Assignment:
Please copy out the entries below exactly, beginning with the line that contains "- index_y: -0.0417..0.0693" and ending with the line that contains "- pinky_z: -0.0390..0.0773", and include nothing outside that span.

----

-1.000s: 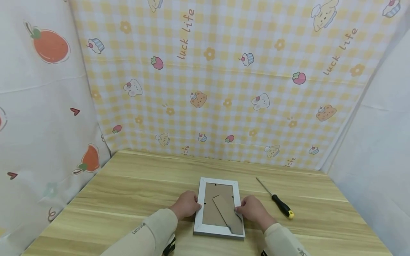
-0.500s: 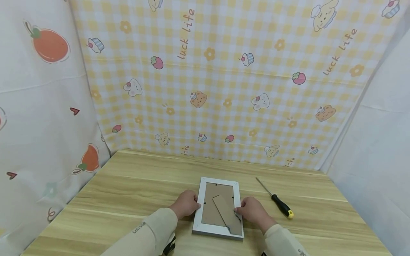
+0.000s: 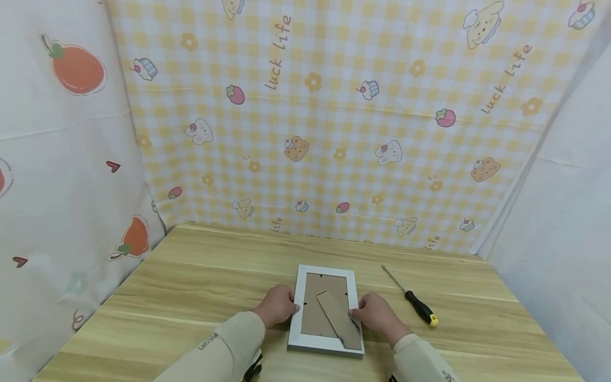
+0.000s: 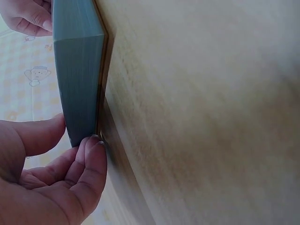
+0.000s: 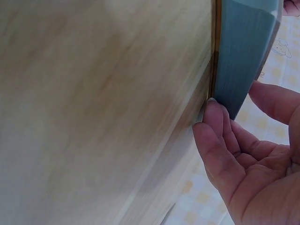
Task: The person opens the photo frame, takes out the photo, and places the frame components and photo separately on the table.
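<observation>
A white picture frame (image 3: 298, 318) lies back side up in front of me, showing a brown backing board (image 3: 312, 297) and a slanted brown stand leg (image 3: 336, 318). My left hand (image 3: 277, 306) grips its left edge, thumb on top and fingers curled at the lower edge. On the opposite side my right hand (image 3: 377, 314) pinches the right edge in the same way. In the left wrist view the frame's side (image 4: 79, 84) sits between thumb and fingertips. The right wrist view shows the other side (image 5: 243, 51) held likewise. The frame's front face is hidden.
A screwdriver (image 3: 419, 306) with a black and yellow handle lies on the wooden table (image 3: 200, 276) to the right of the frame. Behind the table hangs a yellow checked cloth (image 3: 329, 175), with white cloths at both sides.
The picture frame shifts very slightly between the frames while both hands keep their hold. The screwdriver stays where it was.
</observation>
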A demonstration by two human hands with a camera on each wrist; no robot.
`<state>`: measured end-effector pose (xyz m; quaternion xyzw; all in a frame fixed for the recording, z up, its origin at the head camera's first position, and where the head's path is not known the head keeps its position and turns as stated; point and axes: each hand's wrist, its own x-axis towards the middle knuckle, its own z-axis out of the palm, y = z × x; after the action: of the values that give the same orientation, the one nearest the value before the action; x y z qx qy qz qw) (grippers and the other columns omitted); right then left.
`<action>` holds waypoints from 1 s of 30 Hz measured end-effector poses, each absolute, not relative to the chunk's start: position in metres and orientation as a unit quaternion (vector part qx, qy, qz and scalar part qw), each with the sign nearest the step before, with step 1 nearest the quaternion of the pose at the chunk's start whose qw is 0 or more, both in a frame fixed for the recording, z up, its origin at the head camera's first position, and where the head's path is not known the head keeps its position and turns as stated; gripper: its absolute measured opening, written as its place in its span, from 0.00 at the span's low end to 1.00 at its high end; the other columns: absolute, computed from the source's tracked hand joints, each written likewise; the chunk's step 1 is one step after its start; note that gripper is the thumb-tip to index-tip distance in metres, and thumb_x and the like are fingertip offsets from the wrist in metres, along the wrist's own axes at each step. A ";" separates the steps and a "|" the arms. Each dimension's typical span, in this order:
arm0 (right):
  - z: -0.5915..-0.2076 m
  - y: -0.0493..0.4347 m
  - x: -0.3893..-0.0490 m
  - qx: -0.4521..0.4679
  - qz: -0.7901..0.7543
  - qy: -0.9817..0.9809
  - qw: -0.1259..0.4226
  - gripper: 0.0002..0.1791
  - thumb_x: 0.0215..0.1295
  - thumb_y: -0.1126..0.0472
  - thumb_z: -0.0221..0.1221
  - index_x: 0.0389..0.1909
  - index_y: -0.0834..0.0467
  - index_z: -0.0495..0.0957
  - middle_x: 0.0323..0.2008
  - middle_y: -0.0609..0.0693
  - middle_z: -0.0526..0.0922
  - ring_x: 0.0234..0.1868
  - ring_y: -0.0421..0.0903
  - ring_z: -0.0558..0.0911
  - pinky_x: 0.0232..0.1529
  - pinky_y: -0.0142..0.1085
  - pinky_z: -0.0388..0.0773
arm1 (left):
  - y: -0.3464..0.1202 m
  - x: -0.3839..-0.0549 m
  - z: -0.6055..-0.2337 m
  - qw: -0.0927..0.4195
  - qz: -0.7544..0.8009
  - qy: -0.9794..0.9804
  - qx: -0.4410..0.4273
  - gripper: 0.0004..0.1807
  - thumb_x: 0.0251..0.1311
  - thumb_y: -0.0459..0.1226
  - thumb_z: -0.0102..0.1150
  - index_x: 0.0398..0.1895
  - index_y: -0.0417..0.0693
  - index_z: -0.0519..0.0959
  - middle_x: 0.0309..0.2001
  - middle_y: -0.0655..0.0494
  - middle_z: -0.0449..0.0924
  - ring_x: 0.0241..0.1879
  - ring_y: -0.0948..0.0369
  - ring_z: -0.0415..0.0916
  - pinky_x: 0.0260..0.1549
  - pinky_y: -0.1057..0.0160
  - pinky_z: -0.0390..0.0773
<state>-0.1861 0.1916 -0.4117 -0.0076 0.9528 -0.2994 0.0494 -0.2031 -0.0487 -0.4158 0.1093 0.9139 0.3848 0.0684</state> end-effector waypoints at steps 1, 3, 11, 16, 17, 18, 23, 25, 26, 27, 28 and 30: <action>-0.412 0.192 -0.186 -0.008 -0.300 0.952 0.050 0.12 0.58 0.63 0.65 0.20 0.61 0.73 0.18 0.47 0.71 0.22 0.42 0.69 0.24 0.32 0.65 | -0.049 -0.203 -0.415 0.071 0.387 0.913 0.108 0.12 0.56 0.28 0.63 0.20 0.39 0.72 0.21 0.54 0.69 0.24 0.60 0.67 0.22 0.65 0.67; -0.411 0.192 -0.186 -0.005 -0.302 0.952 0.051 0.12 0.58 0.63 0.64 0.20 0.61 0.73 0.18 0.48 0.71 0.22 0.42 0.69 0.24 0.32 0.65 | -0.048 -0.203 -0.415 0.073 0.390 0.911 0.109 0.12 0.56 0.28 0.63 0.20 0.39 0.71 0.21 0.53 0.69 0.24 0.59 0.67 0.23 0.65 0.67; -0.412 0.193 -0.186 -0.007 -0.301 0.952 0.050 0.12 0.58 0.63 0.65 0.20 0.61 0.73 0.18 0.48 0.71 0.23 0.42 0.69 0.24 0.33 0.65 | -0.047 -0.204 -0.416 0.076 0.397 0.908 0.113 0.13 0.56 0.27 0.63 0.18 0.40 0.70 0.21 0.54 0.68 0.24 0.59 0.66 0.23 0.65 0.66; -0.409 0.193 -0.186 -0.005 -0.298 0.953 0.056 0.11 0.59 0.62 0.64 0.21 0.61 0.75 0.19 0.47 0.73 0.23 0.42 0.69 0.25 0.33 0.66 | -0.049 -0.205 -0.420 0.090 0.418 0.898 0.106 0.15 0.59 0.30 0.60 0.17 0.42 0.69 0.17 0.57 0.65 0.19 0.62 0.63 0.18 0.68 0.63; -0.408 0.193 -0.186 -0.004 -0.299 0.953 0.059 0.11 0.59 0.62 0.64 0.22 0.61 0.76 0.19 0.47 0.74 0.23 0.42 0.70 0.25 0.33 0.66 | -0.050 -0.205 -0.420 0.093 0.424 0.895 0.105 0.15 0.60 0.31 0.60 0.17 0.43 0.69 0.16 0.58 0.64 0.17 0.63 0.62 0.17 0.68 0.62; -0.408 0.193 -0.186 -0.002 -0.297 0.953 0.060 0.10 0.60 0.62 0.64 0.23 0.62 0.77 0.20 0.47 0.75 0.24 0.42 0.71 0.26 0.33 0.67 | -0.050 -0.205 -0.420 0.097 0.428 0.893 0.103 0.15 0.61 0.32 0.59 0.17 0.43 0.69 0.15 0.58 0.63 0.16 0.64 0.62 0.16 0.69 0.61; -0.405 0.195 -0.187 0.015 -0.292 0.954 0.060 0.11 0.62 0.60 0.61 0.36 0.67 0.80 0.27 0.50 0.80 0.28 0.44 0.74 0.29 0.36 0.72 | -0.051 -0.203 -0.416 0.102 0.432 0.891 0.099 0.11 0.63 0.34 0.57 0.23 0.41 0.72 0.18 0.57 0.67 0.17 0.64 0.64 0.16 0.68 0.64; -0.405 0.195 -0.188 0.018 -0.287 0.956 0.052 0.15 0.62 0.60 0.61 0.42 0.69 0.79 0.31 0.52 0.81 0.30 0.44 0.76 0.31 0.38 0.75 | -0.052 -0.202 -0.414 0.095 0.427 0.893 0.102 0.09 0.63 0.34 0.57 0.27 0.39 0.73 0.20 0.55 0.69 0.18 0.63 0.66 0.18 0.67 0.67; -0.405 0.196 -0.188 0.017 -0.285 0.957 0.047 0.17 0.62 0.60 0.61 0.45 0.69 0.78 0.32 0.53 0.82 0.31 0.45 0.77 0.32 0.39 0.75 | -0.052 -0.201 -0.412 0.091 0.424 0.895 0.104 0.08 0.62 0.34 0.58 0.30 0.36 0.74 0.22 0.54 0.71 0.20 0.62 0.68 0.20 0.65 0.68; -0.405 0.196 -0.189 0.013 -0.283 0.958 0.042 0.18 0.63 0.59 0.61 0.47 0.69 0.77 0.34 0.54 0.82 0.32 0.45 0.77 0.33 0.40 0.76 | -0.052 -0.201 -0.411 0.085 0.418 0.898 0.107 0.09 0.62 0.34 0.58 0.33 0.34 0.75 0.23 0.53 0.72 0.21 0.62 0.69 0.22 0.64 0.70; -0.405 0.195 -0.189 0.008 -0.281 0.959 0.035 0.19 0.63 0.59 0.61 0.49 0.69 0.76 0.35 0.54 0.82 0.32 0.45 0.78 0.33 0.40 0.77 | -0.053 -0.200 -0.410 0.080 0.414 0.900 0.110 0.10 0.62 0.34 0.58 0.37 0.31 0.75 0.24 0.52 0.73 0.22 0.61 0.71 0.24 0.63 0.72; -0.405 0.195 -0.188 -0.005 -0.282 0.959 0.019 0.21 0.63 0.59 0.61 0.52 0.68 0.75 0.38 0.55 0.82 0.35 0.47 0.79 0.35 0.42 0.78 | -0.053 -0.198 -0.407 0.065 0.402 0.906 0.114 0.16 0.62 0.34 0.59 0.45 0.28 0.74 0.31 0.48 0.76 0.29 0.57 0.74 0.32 0.58 0.77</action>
<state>-0.1882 0.1953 -0.4046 -0.0049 0.9591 -0.2823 0.0193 -0.1981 -0.0533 -0.4069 0.1141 0.9063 0.4017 0.0649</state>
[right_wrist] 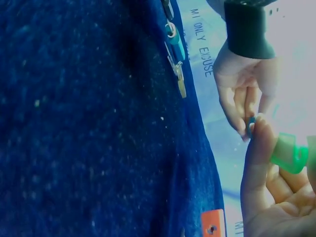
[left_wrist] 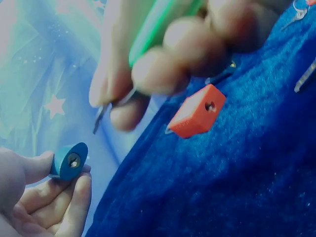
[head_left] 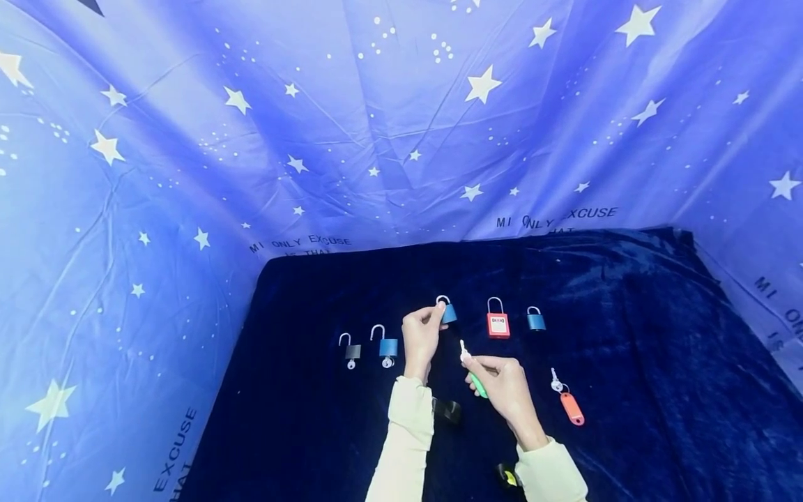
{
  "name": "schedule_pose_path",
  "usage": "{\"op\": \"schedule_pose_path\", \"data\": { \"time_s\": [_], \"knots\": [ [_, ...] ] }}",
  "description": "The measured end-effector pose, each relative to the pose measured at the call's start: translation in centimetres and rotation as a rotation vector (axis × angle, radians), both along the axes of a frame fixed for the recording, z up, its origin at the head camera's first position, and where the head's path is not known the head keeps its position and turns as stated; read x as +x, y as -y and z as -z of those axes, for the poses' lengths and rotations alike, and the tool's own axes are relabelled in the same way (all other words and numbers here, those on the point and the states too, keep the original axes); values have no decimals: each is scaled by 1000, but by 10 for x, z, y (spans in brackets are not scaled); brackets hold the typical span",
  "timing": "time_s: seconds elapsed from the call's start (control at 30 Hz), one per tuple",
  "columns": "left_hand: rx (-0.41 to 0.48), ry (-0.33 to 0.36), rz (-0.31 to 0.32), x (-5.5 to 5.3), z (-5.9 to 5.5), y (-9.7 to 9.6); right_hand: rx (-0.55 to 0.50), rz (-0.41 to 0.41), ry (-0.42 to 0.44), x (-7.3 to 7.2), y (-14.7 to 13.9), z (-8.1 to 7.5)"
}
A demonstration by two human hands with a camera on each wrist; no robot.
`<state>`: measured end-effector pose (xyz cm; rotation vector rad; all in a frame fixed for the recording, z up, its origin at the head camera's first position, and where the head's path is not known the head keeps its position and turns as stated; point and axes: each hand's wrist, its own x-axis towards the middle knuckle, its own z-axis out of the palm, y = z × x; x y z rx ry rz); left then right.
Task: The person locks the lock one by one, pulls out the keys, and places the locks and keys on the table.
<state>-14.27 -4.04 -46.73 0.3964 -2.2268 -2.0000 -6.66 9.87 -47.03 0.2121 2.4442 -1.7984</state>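
My left hand holds a blue padlock between thumb and fingers, above the dark blue cloth. In the left wrist view the padlock's keyhole faces the camera. My right hand pinches a silver key, its blade pointing up toward the padlock with a gap between them. A green key tag hangs from the key and lies within the right hand's fingers. Part of the padlock is covered by my left thumb and fingers.
Right of my left hand lie a red padlock and a smaller blue padlock. A key with an orange tag lies nearer. At left, a dark padlock and another blue padlock have raised shackles and keys. Starry curtains enclose the cloth.
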Motion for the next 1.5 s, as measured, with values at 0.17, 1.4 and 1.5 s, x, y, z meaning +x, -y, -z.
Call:
{"op": "schedule_pose_path", "data": {
  "time_s": [0.17,1.4,1.5],
  "knots": [
    [-56,36,17,-6,4,0,94,-66,-23,3,-2,3],
    [-221,51,146,-25,25,-10,372,-266,3,10,0,13],
    [-184,45,150,-25,26,-10,388,-260,-13,10,1,13]
  ]
}}
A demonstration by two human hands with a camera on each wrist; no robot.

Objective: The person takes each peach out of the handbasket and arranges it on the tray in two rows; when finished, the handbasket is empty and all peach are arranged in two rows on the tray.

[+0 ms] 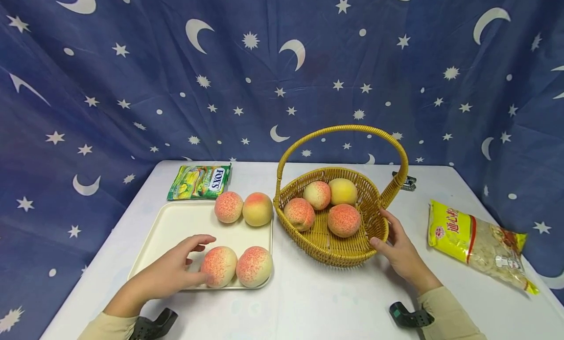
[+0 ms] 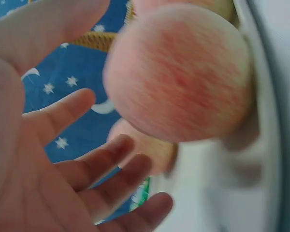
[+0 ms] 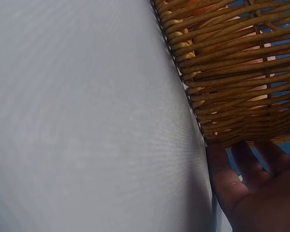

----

Written reply:
  - index_y: -0.0417..0.0693
  - index_z: -0.0519..0.0959
  - middle_x: 0.0309..0.2001
  - middle_y: -0.0655..0.0494
  - middle_z: -0.0449..0.0924
  - ring_x: 0.0241..0.1879
  - ring_y: -0.0948..0.0369
  - ring_z: -0.0415..0.0916
  - pinky_x: 0.0260..0.1549
  - pinky_y: -0.1057..0.0160
  - pinky_z: -0.0390..0.0773

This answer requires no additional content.